Deze beroepsgrond slaagt. Vaststaat dat appellant al vanaf het moment dat hij bijstand ontving geen vaste woon- of verblijfplaats had. Appellant had verschillende verblijfadressen en het BRP-adres was feitelijk niet meer dan een postadres. Ten tijde van het trajectgesprek op 12 mei 2016 was de situatie van appellant feitelijk onveranderd, met dien verstande dat appellant niet altijd meer zijn post ontving vanwege ruzie met zijn vader. Het college heeft hierin aanleiding gezien om appellant tot 1 juli 2016 de gelegenheid te geven zijn woonsituatie te verhelderen en zijn inschrijving in de BRP in overeenstemming te brengen met zijn woonadres. Appellant heeft hieraan niet binnen de gestelde termijn voldaan. Appellant is daardoor weliswaar in verzuim, maar hem kan daarvan geen verwijt worden gemaakt. Gezien de omstandigheid dat appellant al geruime tijd geen vaste woon- of verblijfplaats had, wat het college ook niet betwist, is aannemelijk dat het voor appellant niet mogelijk was om binnen de gegeven termijn van anderhalve maand te kunnen voldoen aan de gestelde eis van inschrijving in de BRP op een feitelijk woonadres. Dat appellant zich had kunnen inschrijven bij de nachtopvang, zoals het college naar voren heeft gebracht, leidt niet tot een ander oordeel. Uit het verslag van het trajectgesprek van 12 mei 2016 blijkt namelijk niet dat deze mogelijkheid met appellant is besproken. Ook het in besluit 1 opgenomen vereiste om een huurcontract over te leggen duidt, wat daar ook van zij, niet op de mogelijkheid van inschrijving bij de nachtopvang.

4.4.

Uit het voorgaande volgt dat het college niet bevoegd was om met toepassing van artikel 54, eerste lid, van de PW de bijstand van appellant met ingang van 1 juli 2016 op te schorten.

4.5.

Nu het college niet bevoegd was om de bijstand van appellant op te schorten was het college evenmin bevoegd de bijstand van appellant in te trekken met toepassing van artikel 54, vierde lid, van de PW.

4.6.

Dit betekent dat het hoger beroep slaagt en dat de aangevallen uitspraak moet worden vernietigd. Doende wat de rechtbank zou behoren te doen, zal de Raad het beroep gegrond verklaren en het bestreden besluit vernietigen. Tevens zal de Raad besluit 1 herroepen nu daaraan hetzelfde gebrek kleeft als aan het bestreden besluit en dit gebrek niet is te herstellen. De Raad zal ook besluit 2 herroepen, nu het college ter zitting te kennen heeft gegeven geen ander intrekkingsbesluit te zullen nemen.

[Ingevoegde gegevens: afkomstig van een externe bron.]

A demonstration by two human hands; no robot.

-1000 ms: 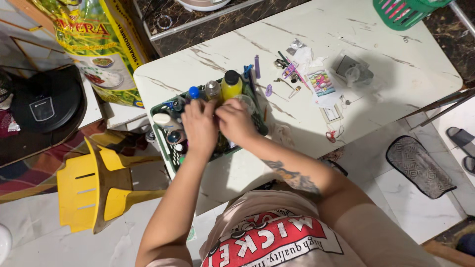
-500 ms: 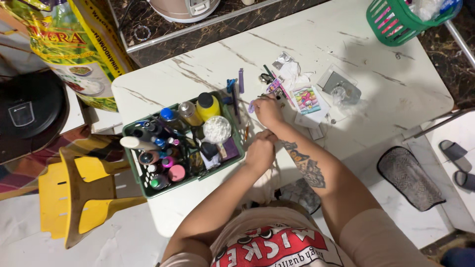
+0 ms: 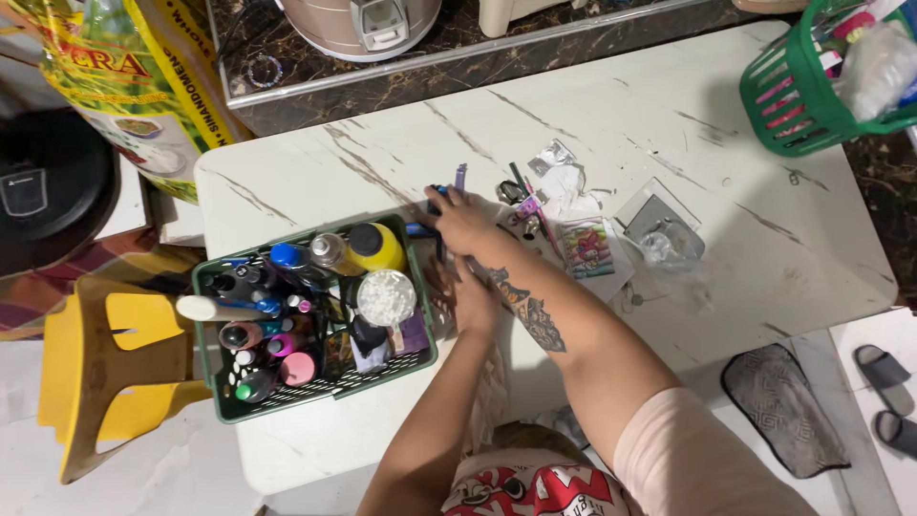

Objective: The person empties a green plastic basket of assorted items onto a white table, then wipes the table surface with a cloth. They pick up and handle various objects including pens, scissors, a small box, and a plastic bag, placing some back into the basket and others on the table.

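Green basket (image 3: pixel 212 336) beside both hands (image 3: pixel 460 218), apparently touching blue items (image 3: pixel 421 229)

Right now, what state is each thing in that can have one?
Right hand: reaching across to the blue items beside the dark green basket.
Left hand: resting on the table by the basket.
Yellow bottle: upright, black cap on.
Light green basket: filled, at the table's corner.

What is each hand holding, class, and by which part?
It cannot be told: the right hand covers small blue items; the left hand rests beside the green basket.
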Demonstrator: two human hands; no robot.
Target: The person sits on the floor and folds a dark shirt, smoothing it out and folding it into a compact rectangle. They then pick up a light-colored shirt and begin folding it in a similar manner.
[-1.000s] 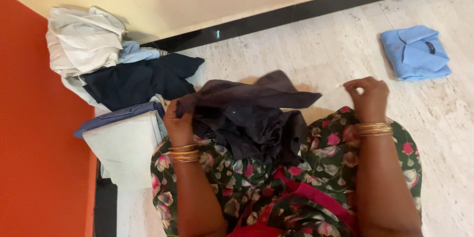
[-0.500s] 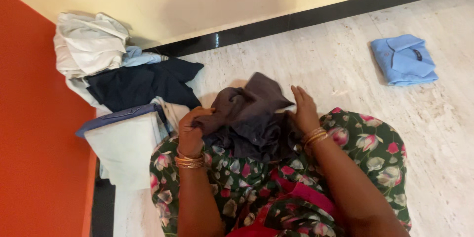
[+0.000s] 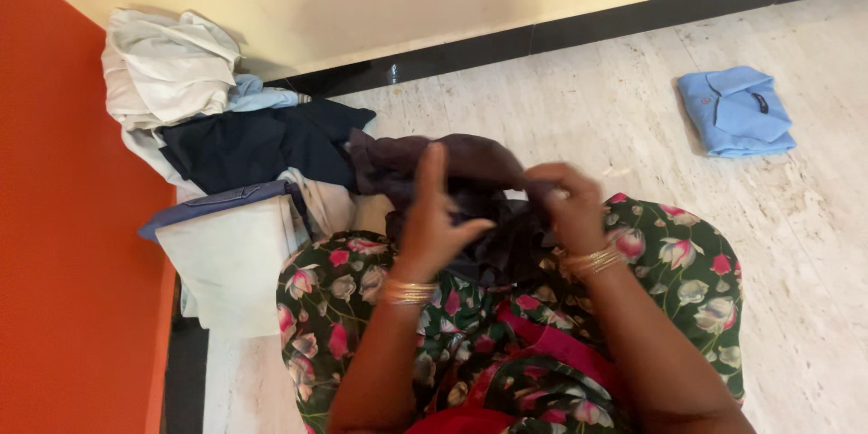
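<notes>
The left hand is spread flat, fingers straight, against a crumpled dark grey-brown cloth garment bunched on the lap. The right hand pinches a fold of it. Soft, light and limp, the cloth would likely handle best by an edge or seam. A folded pale blue shirt lies well apart on the marble floor.

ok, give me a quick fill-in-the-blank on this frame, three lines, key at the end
1. Both hands, left hand and right hand, work a ____-coloured garment on the lap.
2. The folded shirt on the floor is light ____.
3. The wall beside the clothes pile is ____.

Missing words: dark; blue; orange
</notes>
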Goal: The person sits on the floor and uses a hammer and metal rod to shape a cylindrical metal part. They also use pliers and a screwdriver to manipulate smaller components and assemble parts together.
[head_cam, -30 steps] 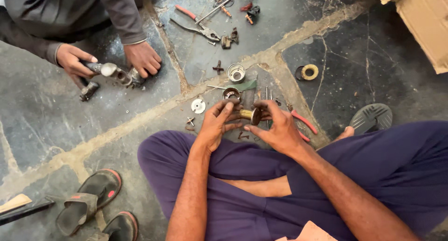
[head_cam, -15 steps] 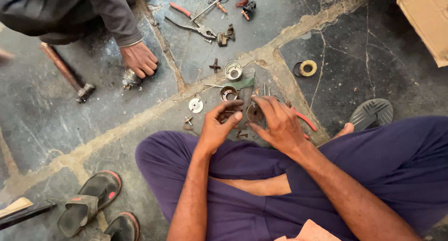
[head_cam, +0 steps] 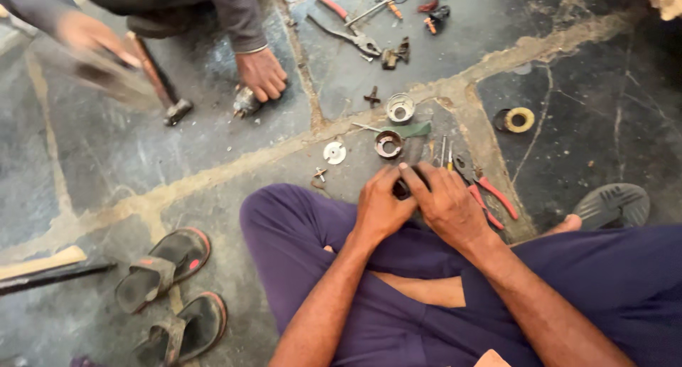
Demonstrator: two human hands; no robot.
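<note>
Your left hand [head_cam: 380, 205] and right hand [head_cam: 446, 205] meet, both grips pinching a small dark part [head_cam: 402, 189] above your lap; it sits just below the metal ring [head_cam: 388, 144] on the floor [head_cam: 213, 147].

1. Loose purple trousers [head_cam: 369, 317] cover both legs and fill the lower right of the frame.
2. Both forearms are bare, with no sleeves in sight.
3. The left hand [head_cam: 380, 207] and the right hand [head_cam: 447, 207] wear no gloves, rings or watch.
4. One bare foot [head_cam: 566, 225] shows at the right.
</note>
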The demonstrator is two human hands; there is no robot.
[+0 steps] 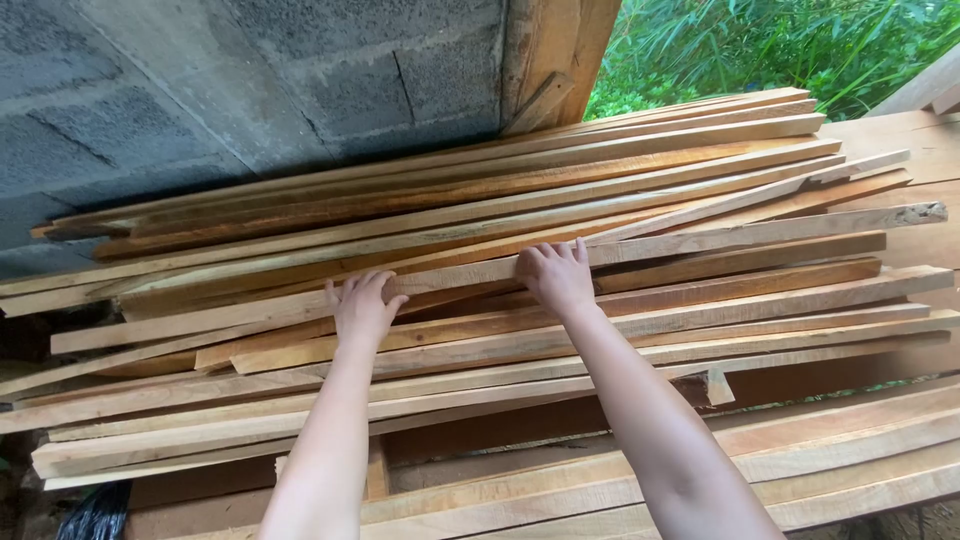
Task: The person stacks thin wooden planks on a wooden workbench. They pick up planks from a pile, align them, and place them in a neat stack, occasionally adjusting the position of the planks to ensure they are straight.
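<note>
A grey block wall (250, 80) fills the upper left of the view. At its right end a wooden post (560, 50) stands, and behind the post green bushes (780, 40) show in daylight.

Against the wall lies a big stack (700, 170) of long, thin wooden slats. The slats lie roughly side by side, but not neatly: some are crossed a little, and their ends stick out at different lengths on both sides. The colours go from pale yellow to orange-brown. Under the stack, wider boards (850, 440) lie near the lower right. A flat wooden top (920, 140) is seen at the right edge. A dark bag (95, 515) sits in the lower left corner, partly cut off.

Both arms reach forward over the near slats, which lie between the person and the slat (470, 275) they touch. This pale slat is in the middle of the stack, on top of the others, running from left to far right. The left hand (362, 308) lies on it with fingers bent over its far edge. The right hand (556, 275) grips the same slat further right, the fingers curled over the top edge. The two hands are apart, each closed on the slat.
</note>
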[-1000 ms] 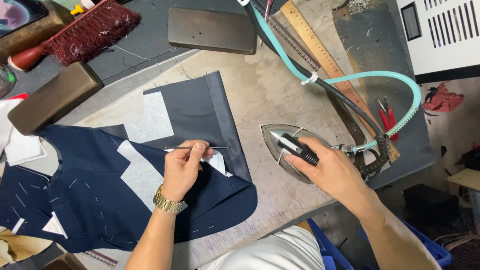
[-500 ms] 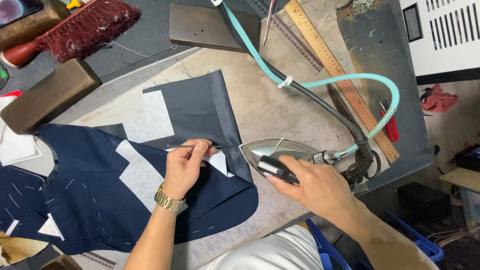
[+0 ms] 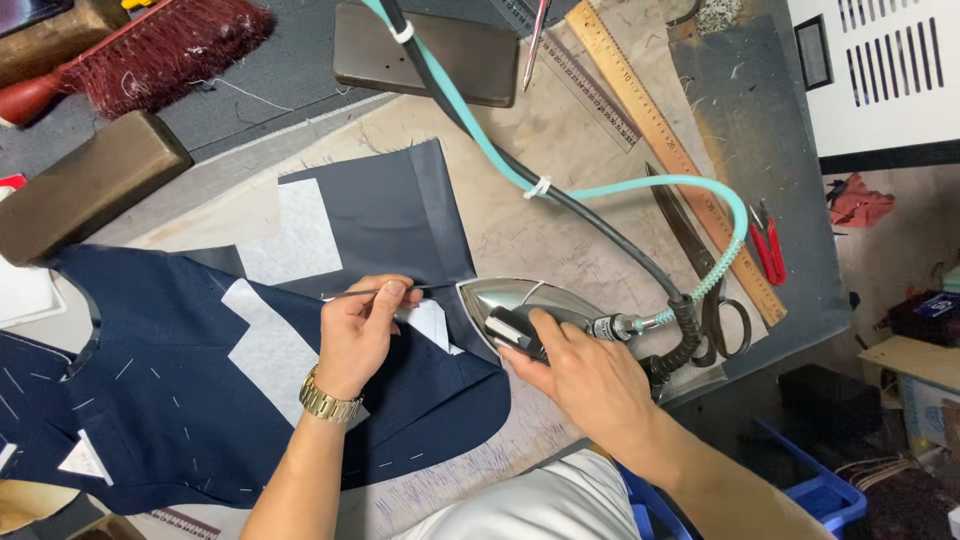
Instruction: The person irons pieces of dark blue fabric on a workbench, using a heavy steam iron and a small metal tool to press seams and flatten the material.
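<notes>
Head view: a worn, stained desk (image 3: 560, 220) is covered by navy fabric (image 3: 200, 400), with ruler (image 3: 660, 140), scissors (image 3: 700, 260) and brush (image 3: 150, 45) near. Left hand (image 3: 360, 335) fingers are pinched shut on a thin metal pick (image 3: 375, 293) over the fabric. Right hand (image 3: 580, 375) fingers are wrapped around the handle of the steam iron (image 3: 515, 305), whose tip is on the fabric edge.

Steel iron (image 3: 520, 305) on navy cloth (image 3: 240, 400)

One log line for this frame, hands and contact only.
left hand: pins metal pick on navy cloth | right hand: grips iron, tip on cloth edge
</notes>
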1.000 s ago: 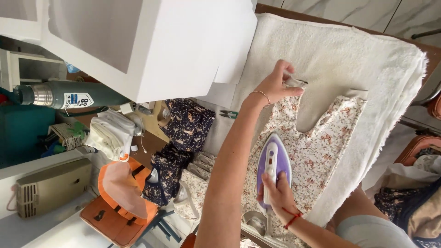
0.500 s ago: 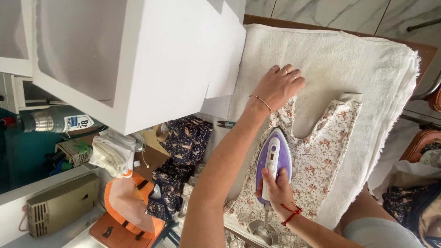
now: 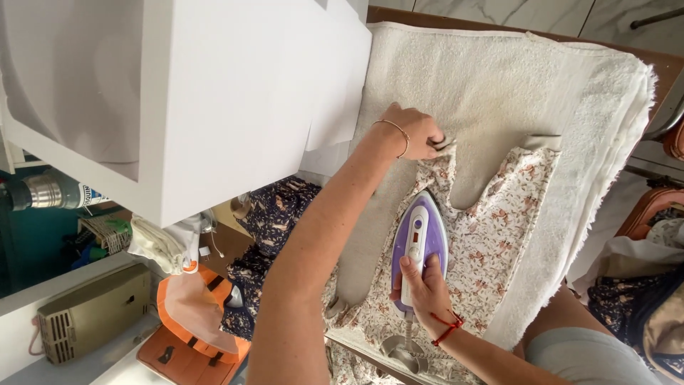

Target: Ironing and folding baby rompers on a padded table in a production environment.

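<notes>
A floral beige garment (image 3: pixel 491 235) lies flat on a white towel (image 3: pixel 499 85) that covers the board. My right hand (image 3: pixel 426 289) grips the handle of a purple and white iron (image 3: pixel 419 242), which rests sole-down on the garment with its tip pointing away from me. My left hand (image 3: pixel 420 134), a thin bracelet on its wrist, reaches farther out. It pinches the garment's left strap end against the towel, just beyond the iron's tip. The other strap (image 3: pixel 538 146) lies free to the right.
A white cabinet (image 3: pixel 192 107) juts in at the upper left, close to my left arm. Below it are dark floral fabric (image 3: pixel 274 214), an orange bag (image 3: pixel 192 321), a beige box-shaped device (image 3: pixel 92 314) and a metal flask (image 3: pixel 46 191). More clothes lie at the right edge (image 3: pixel 641 285).
My left hand has come down from a raised hold and now presses the strap end flat on the towel. The iron has slid slightly forward along the garment.
</notes>
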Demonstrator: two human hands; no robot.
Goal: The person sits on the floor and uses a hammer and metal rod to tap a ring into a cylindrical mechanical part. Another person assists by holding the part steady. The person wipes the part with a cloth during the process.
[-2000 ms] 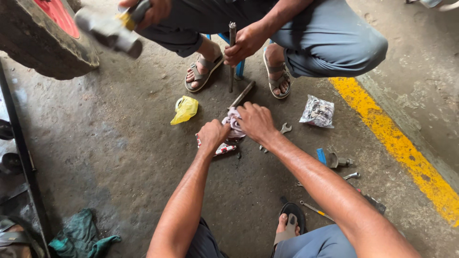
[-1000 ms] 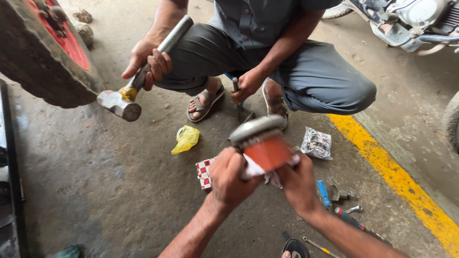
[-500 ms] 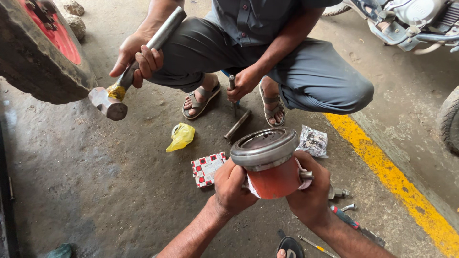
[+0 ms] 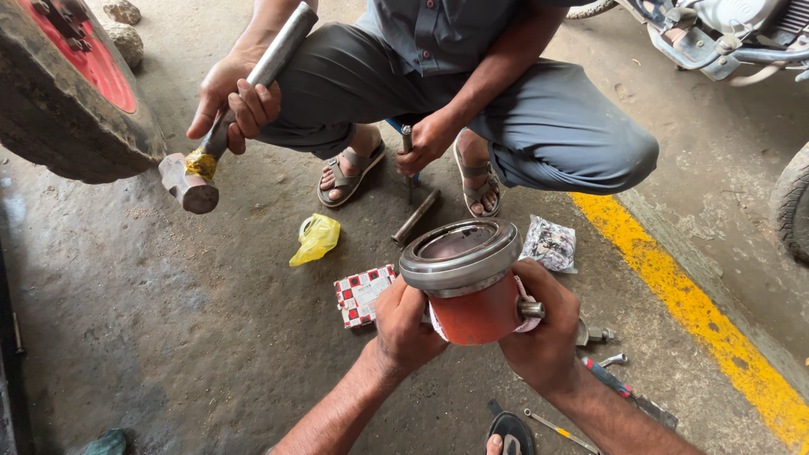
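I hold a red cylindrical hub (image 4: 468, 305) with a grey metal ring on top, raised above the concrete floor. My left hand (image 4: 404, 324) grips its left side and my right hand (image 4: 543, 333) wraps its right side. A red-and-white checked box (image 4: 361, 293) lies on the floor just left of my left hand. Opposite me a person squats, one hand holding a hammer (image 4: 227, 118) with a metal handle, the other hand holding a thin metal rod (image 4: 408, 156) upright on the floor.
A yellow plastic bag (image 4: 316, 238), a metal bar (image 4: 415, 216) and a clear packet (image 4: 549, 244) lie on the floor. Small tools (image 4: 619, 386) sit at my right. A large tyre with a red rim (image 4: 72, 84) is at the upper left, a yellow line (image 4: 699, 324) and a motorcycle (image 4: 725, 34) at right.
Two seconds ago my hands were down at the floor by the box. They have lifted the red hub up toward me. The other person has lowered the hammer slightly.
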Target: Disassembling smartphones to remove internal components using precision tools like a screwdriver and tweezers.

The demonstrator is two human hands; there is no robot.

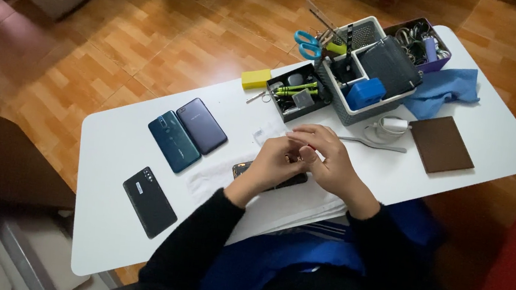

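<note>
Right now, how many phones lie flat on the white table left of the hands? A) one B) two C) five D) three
D: a teal phone and a dark blue phone lie side by side, with a black phone nearer the table's front edge.

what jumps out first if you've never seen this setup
Both hands meet mid-table, left hand and right hand, over a dark phone on a white cloth. Three more phones lie to the left, and a grey organizer full of tools stands at the far edge.
</note>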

5. Het verzoek van appellant om het college te veroordelen tot vergoeding van de wettelijke rente over de na te betalen bijstand wordt toegewezen. Voor de wijze waarop het college de rente dient te berekenen wordt verwezen naar de uitspraak van 25 januari 2012, ECLI:NL:CRVB:2012:BV1958.

6. Aanleiding bestaat het college te veroordelen in de kosten van appellant. Deze worden begroot op € 1.050,- in bezwaar, € 1.050,- in beroep en € 1.050,- in hoger beroep voor verleende rechtsbijstand. Hierbij is in aanmerking genomen dat in bezwaar sprake is van samenhangende zaken in de zin van het Besluit proceskosten bestuursrecht.

BESLISSING

De Centrale Raad van Beroep

-

vernietigt de aangevallen uitspraak;

-

verklaart het beroep gegrond en vernietigt het besluit van 9 november 2016;

-

herroept de besluiten van 14 juli 2016 en 12 augustus 2016 en bepaalt dat deze uitspraak in de plaats treedt van het vernietigde besluit van 9 november 2016;

-

veroordeelt het college tot vergoeding van de wettelijke rente als vermeld in 5;

-

veroordeelt het college in de kosten van appellant tot een bedrag van € 3.150,-;

-

bepaalt dat het college aan appellant het in beroep en in hoger beroep betaalde griffierecht van in totaal € 126,- vergoedt.

Deze uitspraak is gedaan door M.F. Wagner, in tegenwoordigheid van J.B. Beerens als griffier. De beslissing is uitgesproken in het openbaar op 15 december 2020.